Skip to content

Environment variables used by AdaptiveCpp

  • ACPP_DEBUG_LEVEL: if set, overrides the output verbosity. 0: none, 1: error, 2: warning, 3: info, 4: verbose, default is the value of HIPSYCL_DEBUG_LEVEL macro.
  • ACPP_VISIBILITY_MASK: can be used to activate only a subset of backends. Syntax: backend;backend2;... Possible values are omp (OpenMP), cuda, hip, ocl (OpenCL) and ze (Level Zero). omp will always be active as a CPU backend is required. For most backends, device level visibility has to be set via vendor specific variables for now, including {CUDA,HIP}_VISIBLE_DEVICES and ZE_AFFINITY_MASK. Certain backends, particularly ocl, support device level visibility specifications: For example, omp;ocl:0,4 exposes OpenCL device 0 and 4, omp;ocl:0.0,3.0 exposes device 0 from platform 0 and device 0 from platform 3. Instead of numbers, strings can also be passed, in which case a device will match if the platform/device name contains the given string. * acts as wildcard. Examples: omp;ocl:Intel.0 (first device from platforms containing "Intel" in the name), omp;ocl:Graphics.* (All devices from platforms containing "Graphics" in their name), omp;ocl:CPU (All devices containing CPU in their name)
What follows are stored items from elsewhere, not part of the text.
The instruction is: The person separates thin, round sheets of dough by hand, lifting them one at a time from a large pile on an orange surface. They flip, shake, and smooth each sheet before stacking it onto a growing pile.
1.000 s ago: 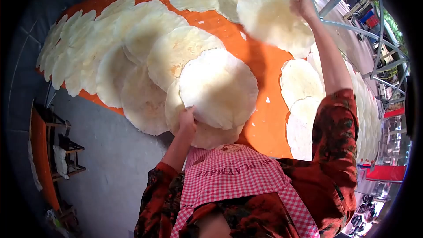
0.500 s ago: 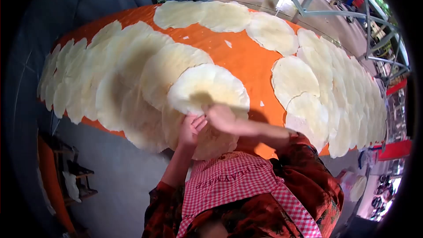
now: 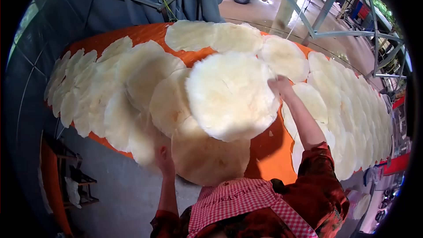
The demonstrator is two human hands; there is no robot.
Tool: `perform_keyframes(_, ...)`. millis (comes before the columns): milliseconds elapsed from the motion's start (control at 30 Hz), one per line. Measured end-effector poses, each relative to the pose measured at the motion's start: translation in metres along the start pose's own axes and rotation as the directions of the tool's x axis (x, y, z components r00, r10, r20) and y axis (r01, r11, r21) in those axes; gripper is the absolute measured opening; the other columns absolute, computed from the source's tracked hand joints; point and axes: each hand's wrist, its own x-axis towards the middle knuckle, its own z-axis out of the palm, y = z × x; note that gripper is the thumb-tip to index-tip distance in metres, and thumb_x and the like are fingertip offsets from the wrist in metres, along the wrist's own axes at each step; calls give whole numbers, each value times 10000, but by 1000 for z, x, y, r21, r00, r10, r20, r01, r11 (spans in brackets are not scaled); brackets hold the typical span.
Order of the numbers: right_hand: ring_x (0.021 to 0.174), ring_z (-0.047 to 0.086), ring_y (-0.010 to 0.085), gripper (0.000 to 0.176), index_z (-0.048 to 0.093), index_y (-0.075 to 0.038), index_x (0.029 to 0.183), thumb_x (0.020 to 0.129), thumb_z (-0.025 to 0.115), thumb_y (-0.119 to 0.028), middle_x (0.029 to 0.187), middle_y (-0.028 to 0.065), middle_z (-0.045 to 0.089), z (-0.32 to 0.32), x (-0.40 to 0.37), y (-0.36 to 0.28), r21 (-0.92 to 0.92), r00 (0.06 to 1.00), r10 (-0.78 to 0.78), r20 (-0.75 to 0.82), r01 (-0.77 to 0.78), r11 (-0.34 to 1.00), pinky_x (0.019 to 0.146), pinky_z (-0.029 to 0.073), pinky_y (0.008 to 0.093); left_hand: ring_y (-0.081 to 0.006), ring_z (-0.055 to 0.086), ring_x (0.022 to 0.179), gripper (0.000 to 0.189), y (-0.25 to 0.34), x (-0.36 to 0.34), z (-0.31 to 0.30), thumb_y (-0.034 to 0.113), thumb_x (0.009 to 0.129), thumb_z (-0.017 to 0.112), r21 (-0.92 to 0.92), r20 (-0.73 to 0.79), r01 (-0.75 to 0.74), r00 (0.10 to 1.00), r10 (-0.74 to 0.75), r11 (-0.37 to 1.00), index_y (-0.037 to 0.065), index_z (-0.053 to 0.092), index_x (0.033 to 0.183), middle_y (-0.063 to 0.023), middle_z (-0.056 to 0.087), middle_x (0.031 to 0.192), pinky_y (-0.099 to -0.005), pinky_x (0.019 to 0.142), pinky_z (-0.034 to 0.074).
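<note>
Thin, pale, round flatbread-like sheets lie overlapping on an orange-covered table. My right hand (image 3: 280, 86) pinches the right edge of one large cream sheet (image 3: 231, 94), which is raised over the middle of the table and faces me. Below it, another round sheet (image 3: 209, 152) rests at the near edge, partly covered. My left hand (image 3: 164, 156) is low on the left, beside the near edge of the left-hand sheets (image 3: 119, 119). Its fingers look curled but are blurred, and I cannot make out whether they touch a sheet.
Orange cloth (image 3: 271, 150) shows between the groups of sheets. Many overlapping sheets (image 3: 348, 110) cover the right side, and more (image 3: 191, 35) line the far edge. Metal frame bars (image 3: 348, 34) and a dark curtain (image 3: 123, 2) stand behind. A wooden rack (image 3: 83, 180) is at lower left.
The pale sheet under my hands has been lifted and moved up and right by my right hand. My left hand has moved left and down, away from the right one.
</note>
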Motion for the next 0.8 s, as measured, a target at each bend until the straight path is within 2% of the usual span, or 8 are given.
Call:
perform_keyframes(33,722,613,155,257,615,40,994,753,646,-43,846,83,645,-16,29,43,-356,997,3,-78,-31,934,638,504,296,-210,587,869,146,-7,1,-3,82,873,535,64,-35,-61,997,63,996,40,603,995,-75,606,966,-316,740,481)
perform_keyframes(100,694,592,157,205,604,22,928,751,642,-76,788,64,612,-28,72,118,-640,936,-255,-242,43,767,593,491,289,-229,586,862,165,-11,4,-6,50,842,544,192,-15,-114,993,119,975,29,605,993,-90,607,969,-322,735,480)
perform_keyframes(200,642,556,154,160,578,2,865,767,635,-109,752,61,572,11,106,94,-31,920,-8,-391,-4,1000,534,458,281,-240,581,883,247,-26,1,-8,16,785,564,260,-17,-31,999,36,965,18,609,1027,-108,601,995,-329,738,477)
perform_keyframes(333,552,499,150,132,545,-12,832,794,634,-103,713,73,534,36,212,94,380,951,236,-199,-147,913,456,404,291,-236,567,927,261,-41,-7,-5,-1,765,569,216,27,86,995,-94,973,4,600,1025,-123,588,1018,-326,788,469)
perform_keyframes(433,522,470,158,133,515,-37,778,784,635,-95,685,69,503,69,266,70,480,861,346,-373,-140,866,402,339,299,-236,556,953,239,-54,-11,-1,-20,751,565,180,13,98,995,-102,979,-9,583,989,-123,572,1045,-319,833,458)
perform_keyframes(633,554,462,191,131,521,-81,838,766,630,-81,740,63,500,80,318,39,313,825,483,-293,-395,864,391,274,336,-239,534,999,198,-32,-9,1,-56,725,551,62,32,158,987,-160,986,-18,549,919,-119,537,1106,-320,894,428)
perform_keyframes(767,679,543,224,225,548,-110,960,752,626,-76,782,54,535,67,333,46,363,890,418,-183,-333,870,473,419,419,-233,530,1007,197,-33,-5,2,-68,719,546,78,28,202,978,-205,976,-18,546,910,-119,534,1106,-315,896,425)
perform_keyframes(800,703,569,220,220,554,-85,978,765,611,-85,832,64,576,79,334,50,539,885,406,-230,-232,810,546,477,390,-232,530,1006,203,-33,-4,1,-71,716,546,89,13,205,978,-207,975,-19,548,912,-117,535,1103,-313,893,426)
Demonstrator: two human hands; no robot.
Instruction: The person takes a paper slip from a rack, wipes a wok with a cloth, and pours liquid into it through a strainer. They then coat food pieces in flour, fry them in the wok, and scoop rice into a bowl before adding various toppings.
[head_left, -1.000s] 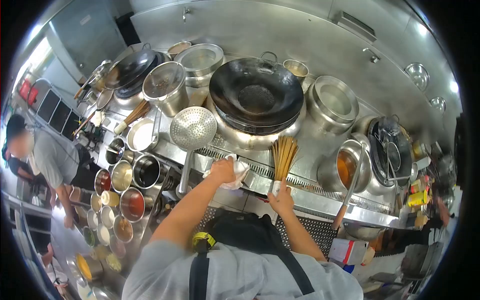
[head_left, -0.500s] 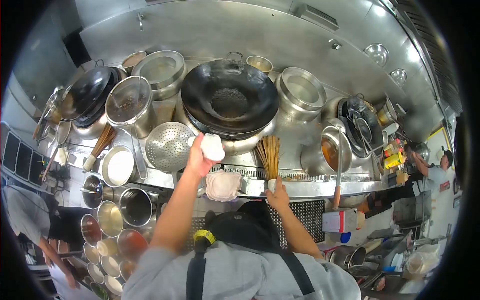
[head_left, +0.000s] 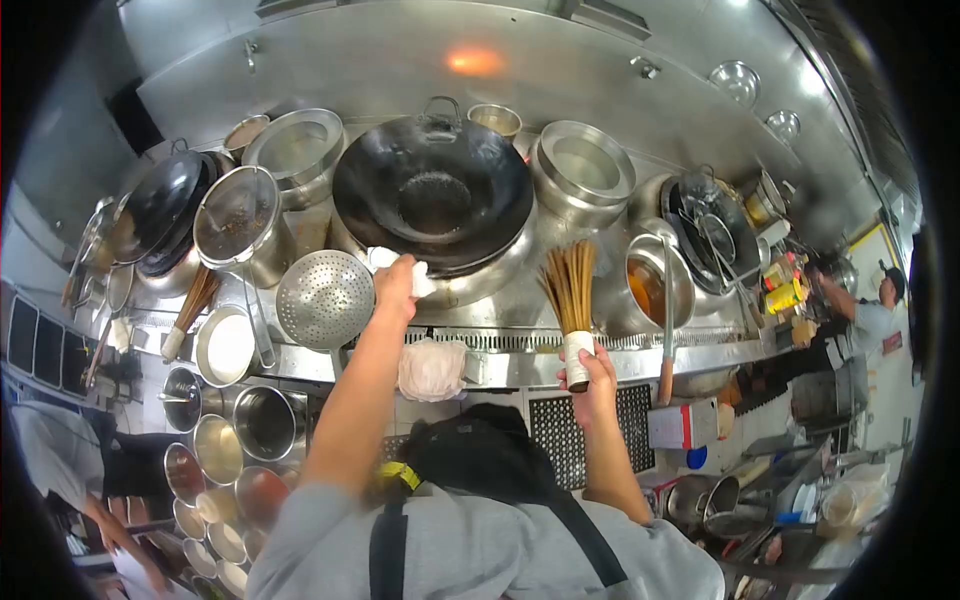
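Observation:
At the near left edge of a black wok (head_left: 470, 205), my left hand (head_left: 396, 288) grips a folded white cloth (head_left: 424, 281). Hand and cloth cover that part of the rim. The wok sits on the stove with its loop handle at the back, and its bottom looks wet. My right hand (head_left: 598, 376) is wrapped around the pale bound handle of a bamboo wok brush (head_left: 568, 285), whose bristles point up and away from me. A perforated skimmer (head_left: 325, 295) lies left of my left hand. A crumpled pale cloth (head_left: 433, 370) rests on the counter's front edge.
Right of the brush stands a steel pot (head_left: 672, 285) with orange liquid and a ladle. A strainer (head_left: 238, 215) covers a pot at left. Several containers, including a dark pot (head_left: 268, 420), stand lower left. People are at both sides. An orange glow (head_left: 475, 62) shows on the back wall.
My left hand has brought the cloth forward to the wok's rim. The right hand has lifted the brush off the counter edge, moving it right. An orange glow has appeared on the wall.

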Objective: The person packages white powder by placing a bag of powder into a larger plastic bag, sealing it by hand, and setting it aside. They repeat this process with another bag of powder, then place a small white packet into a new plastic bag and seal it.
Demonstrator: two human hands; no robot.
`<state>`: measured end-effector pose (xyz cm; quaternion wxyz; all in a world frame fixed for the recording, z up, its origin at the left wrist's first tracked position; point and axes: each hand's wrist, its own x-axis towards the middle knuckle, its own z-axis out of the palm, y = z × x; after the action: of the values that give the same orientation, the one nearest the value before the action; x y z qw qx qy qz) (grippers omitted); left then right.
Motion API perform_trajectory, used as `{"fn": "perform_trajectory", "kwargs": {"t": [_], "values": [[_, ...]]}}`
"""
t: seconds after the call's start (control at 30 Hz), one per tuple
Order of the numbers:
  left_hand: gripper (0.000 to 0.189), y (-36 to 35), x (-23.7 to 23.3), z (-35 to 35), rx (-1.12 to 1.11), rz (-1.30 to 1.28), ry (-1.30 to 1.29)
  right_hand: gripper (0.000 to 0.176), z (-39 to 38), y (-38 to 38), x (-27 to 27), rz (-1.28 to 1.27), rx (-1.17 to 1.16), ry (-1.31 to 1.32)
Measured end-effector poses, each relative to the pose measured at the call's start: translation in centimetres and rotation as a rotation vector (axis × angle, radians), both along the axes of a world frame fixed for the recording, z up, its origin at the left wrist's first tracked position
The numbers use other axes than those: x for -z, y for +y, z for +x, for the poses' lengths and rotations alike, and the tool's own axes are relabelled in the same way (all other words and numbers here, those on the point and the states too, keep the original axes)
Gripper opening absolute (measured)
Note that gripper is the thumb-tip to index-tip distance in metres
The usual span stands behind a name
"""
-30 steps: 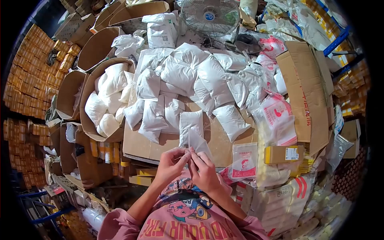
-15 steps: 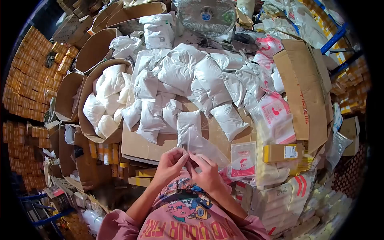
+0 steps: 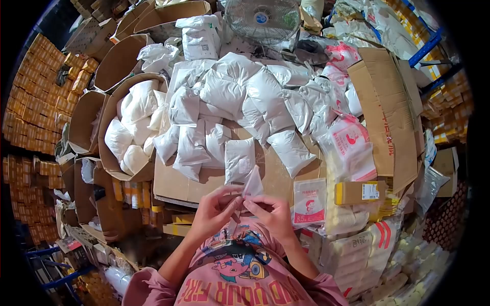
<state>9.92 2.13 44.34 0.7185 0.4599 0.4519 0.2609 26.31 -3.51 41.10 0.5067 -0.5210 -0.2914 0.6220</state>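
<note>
Close in front of my chest, both hands pinch a thin translucent plastic bag (image 3: 254,182), whose folded corner points up between them. My left hand (image 3: 219,206) is closed on its left side, fingertips near those of the other hand. On the right side, my right hand (image 3: 269,210) grips the bag with thumb and bent fingers. Just beyond my hands a filled white pouch (image 3: 239,157) lies on the cardboard (image 3: 176,184), a small pale patch near its middle. Another filled white pouch (image 3: 292,153) lies to its right.
More filled white pouches (image 3: 222,94) are heaped behind. At left stands a carton (image 3: 106,153) of white bags. To the right are a red-and-white printed bag (image 3: 309,201), a small brown box (image 3: 357,193) and a large cardboard flap (image 3: 383,117). A fan (image 3: 262,19) stands at the back.
The plastic bag was spread out to the right over the cardboard; now it is gathered into an upright point between my hands. My right hand has shifted slightly right.
</note>
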Motion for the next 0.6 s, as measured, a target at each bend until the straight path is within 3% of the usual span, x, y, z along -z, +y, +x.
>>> {"fn": "perform_trajectory", "kwargs": {"t": [0.3, 0.33, 0.43, 0.6], "values": [[0.031, -0.5, -3.4, 0.4, 0.205, 0.254, 0.124, 0.014, 1.1, 0.2, -4.4, -0.025, 0.065, 0.048], [0.038, -0.5, -2.9, 0.5, 0.233, 0.506, 0.229, 0.015, 1.2, 0.2, -4.9, -0.035, 0.051, 0.040], [0.045, -1.0, -3.6, 1.0, 0.281, 0.636, 0.358, 0.016, 1.1, 0.3, -5.0, -0.016, 0.046, -0.002], [0.044, -1.0, -3.0, 0.9, 0.302, 0.690, 0.369, 0.015, 0.5, 0.5, -4.7, 0.031, 0.078, -0.110]]}}
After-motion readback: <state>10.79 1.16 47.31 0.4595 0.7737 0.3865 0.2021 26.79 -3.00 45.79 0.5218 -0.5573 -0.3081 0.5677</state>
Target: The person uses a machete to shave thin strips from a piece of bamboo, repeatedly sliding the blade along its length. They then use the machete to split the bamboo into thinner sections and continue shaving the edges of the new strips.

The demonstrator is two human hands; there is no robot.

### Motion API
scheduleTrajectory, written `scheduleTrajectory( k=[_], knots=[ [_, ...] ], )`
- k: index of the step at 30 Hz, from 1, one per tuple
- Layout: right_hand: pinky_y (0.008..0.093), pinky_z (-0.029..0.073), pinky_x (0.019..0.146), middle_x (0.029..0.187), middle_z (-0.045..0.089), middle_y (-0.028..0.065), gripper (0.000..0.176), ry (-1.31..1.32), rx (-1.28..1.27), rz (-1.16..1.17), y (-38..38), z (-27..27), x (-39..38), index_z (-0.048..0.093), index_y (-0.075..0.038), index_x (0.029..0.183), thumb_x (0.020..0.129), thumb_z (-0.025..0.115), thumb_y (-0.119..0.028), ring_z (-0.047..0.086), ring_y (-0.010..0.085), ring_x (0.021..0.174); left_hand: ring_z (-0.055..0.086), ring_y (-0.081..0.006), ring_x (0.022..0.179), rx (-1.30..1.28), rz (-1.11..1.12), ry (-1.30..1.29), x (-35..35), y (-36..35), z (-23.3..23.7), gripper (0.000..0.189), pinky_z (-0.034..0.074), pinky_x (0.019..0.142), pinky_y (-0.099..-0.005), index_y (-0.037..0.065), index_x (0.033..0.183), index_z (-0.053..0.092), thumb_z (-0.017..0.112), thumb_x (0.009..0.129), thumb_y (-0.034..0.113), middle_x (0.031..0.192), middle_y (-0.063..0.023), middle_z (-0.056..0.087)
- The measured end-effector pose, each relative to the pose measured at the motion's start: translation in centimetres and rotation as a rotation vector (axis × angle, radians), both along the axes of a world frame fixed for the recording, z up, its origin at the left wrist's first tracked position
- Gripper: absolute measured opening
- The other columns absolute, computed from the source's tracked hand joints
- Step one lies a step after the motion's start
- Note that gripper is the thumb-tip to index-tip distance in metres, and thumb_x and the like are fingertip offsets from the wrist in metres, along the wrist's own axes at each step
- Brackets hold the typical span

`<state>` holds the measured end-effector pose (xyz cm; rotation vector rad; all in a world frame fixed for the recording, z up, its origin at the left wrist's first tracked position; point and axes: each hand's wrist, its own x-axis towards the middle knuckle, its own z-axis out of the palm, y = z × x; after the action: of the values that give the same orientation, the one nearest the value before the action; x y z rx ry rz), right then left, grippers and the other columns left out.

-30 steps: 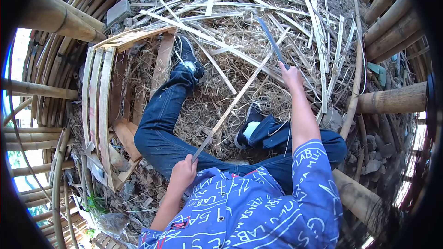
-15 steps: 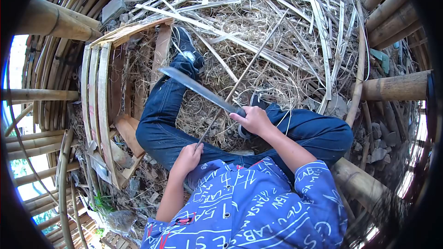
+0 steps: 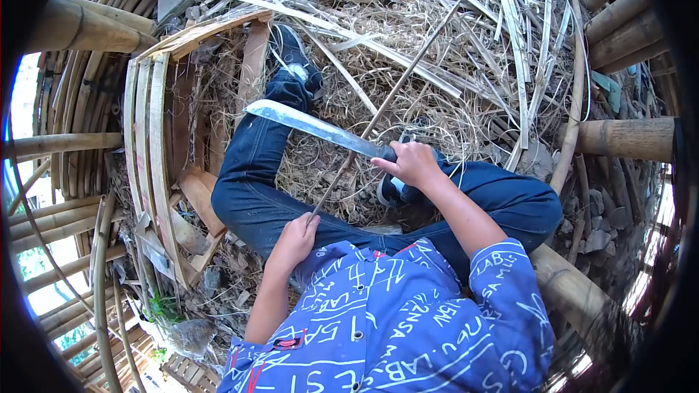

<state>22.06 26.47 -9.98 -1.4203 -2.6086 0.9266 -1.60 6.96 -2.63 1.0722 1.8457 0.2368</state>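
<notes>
I sit on the ground with my legs in blue jeans stretched over bamboo shavings. My left hand (image 3: pixel 295 240) grips the near end of a long thin bamboo strip (image 3: pixel 386 102) that runs away up and to the right. My right hand (image 3: pixel 413 164) holds the handle of a long machete (image 3: pixel 313 125). Its blade points left and lies across the strip, about a third of the way along it. My left foot in a dark shoe (image 3: pixel 295 62) rests beside a wooden frame.
A curved frame of bamboo slats (image 3: pixel 156 138) stands at my left. Thick bamboo poles (image 3: pixel 619 138) ring the spot on both sides. Several split bamboo strips (image 3: pixel 510 22) and dry shavings cover the ground ahead. Stones (image 3: pixel 593 229) lie at the right.
My right hand came back from far out along the strip, swinging the machete from pointing away to lying across the strip. My left hand kept its hold.
</notes>
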Motion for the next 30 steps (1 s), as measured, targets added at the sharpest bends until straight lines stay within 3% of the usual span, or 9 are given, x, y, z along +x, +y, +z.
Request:
scheduleTrajectory(
  k=[8, 30],
  knots=[
    [0.0478, 0.051, 0.055, 0.062, 0.064, 0.0183, 0.070, -0.016, 0.102, 0.028, 0.6, -0.9, 0.7, 0.061, -0.006, 0.073, 0.080, 0.051, -0.074, 0.065, 0.0374, 0.060, 0.056, -0.0496, 0.080, 0.004, -0.007, 0.004, 0.2, 0.2, 0.6, 0.032, 0.044, 0.068, -0.0500, -0.004, 0.092, 0.056, 0.047, 0.099, 0.026, 0.078, -0.0296, 0.059],
    [0.0462, 0.051, 0.059, 0.066, 0.066, 0.0160, 0.067, -0.037, 0.129, 0.054, 2.4, -1.3, 2.7, 0.064, -0.008, 0.077, 0.079, 0.053, -0.075, 0.067, 0.0353, 0.066, 0.056, -0.0498, 0.082, 0.036, -0.010, 0.064, 0.6, -0.3, 0.1, 0.034, 0.043, 0.069, -0.0538, -0.004, 0.088, 0.054, 0.048, 0.099, 0.028, 0.079, -0.0296, 0.060]
  ],
)
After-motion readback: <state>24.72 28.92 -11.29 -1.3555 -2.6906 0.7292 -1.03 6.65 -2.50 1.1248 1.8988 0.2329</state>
  • ACPP_RT_DAG_REQ_OPTIMIZATION_DEPTH: maximum depth when descending the DAG requirement tree to look for DAG optimization opportunities, such as eliding unnecessary dependencies.
  • ACPP_RT_MQE_LANE_STATISTICS_MAX_SIZE: For the multi_queue_executor, the maximum size of entries in the lane statistics, i.e. the maximum number of submissions to retain statistical information about. This information is used to estimate execution lane utilization.
  • ACPP_RT_MQE_LANE_STATISTICS_DECAY_TIME_SEC: The time in seconds (floating point value) after which to forget information about old submissions.
  • ACPP_RT_SCHEDULER: Set scheduler type. Allowed values:
    • direct is a low-latency direct-submission scheduler.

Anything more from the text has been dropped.